(Work task) For this exercise, repeat the listing below from its first line through the line containing "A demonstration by", exactly as written.

(Stored data)
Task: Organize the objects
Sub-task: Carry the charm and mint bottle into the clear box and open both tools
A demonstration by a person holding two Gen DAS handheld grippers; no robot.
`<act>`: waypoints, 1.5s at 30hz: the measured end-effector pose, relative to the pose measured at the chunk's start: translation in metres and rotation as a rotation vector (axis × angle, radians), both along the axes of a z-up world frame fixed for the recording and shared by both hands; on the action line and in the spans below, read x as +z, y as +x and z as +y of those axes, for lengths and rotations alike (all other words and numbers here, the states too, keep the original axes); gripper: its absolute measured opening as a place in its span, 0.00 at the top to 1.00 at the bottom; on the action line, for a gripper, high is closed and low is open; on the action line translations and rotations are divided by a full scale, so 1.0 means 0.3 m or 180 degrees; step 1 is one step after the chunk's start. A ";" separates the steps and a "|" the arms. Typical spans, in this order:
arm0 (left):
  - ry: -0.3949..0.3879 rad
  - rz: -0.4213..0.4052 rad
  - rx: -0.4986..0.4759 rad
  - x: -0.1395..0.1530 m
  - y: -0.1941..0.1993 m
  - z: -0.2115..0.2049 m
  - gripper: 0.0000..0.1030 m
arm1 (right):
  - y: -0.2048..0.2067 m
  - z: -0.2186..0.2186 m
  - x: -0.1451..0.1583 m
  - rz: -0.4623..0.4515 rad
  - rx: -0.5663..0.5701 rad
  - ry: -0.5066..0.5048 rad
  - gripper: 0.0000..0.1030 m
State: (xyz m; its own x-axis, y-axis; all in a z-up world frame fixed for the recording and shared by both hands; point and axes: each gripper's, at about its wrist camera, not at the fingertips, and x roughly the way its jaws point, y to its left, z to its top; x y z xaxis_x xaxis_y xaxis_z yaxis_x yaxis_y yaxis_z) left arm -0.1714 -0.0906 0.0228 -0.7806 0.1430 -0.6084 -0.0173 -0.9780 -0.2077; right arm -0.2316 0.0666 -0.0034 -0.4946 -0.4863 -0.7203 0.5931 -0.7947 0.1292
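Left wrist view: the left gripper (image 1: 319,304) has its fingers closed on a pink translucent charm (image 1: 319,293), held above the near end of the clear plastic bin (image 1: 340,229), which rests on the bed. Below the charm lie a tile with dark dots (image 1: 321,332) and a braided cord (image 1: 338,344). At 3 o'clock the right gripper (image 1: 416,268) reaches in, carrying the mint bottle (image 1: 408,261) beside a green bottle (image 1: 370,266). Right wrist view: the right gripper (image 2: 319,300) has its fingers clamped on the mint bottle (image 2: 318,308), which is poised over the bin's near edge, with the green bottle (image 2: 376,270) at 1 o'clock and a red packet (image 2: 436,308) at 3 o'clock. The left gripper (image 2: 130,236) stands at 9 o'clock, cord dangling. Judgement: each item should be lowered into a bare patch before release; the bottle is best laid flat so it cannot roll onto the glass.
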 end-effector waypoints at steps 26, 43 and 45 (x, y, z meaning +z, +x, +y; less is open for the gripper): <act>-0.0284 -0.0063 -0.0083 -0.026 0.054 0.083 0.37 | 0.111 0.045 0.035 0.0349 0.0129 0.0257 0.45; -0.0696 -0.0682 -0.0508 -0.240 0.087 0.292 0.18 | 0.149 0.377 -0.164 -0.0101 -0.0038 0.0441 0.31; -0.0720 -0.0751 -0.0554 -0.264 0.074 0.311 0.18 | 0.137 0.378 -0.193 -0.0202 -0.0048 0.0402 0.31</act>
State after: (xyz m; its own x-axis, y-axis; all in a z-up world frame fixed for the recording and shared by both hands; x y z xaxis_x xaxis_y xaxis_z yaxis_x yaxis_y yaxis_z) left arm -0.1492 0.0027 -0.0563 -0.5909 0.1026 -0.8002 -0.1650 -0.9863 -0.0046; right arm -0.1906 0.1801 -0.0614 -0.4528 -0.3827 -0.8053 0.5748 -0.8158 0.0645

(Answer area)
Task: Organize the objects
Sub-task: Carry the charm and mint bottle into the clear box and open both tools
A demonstration by a person holding two Gen DAS handheld grippers; no robot.

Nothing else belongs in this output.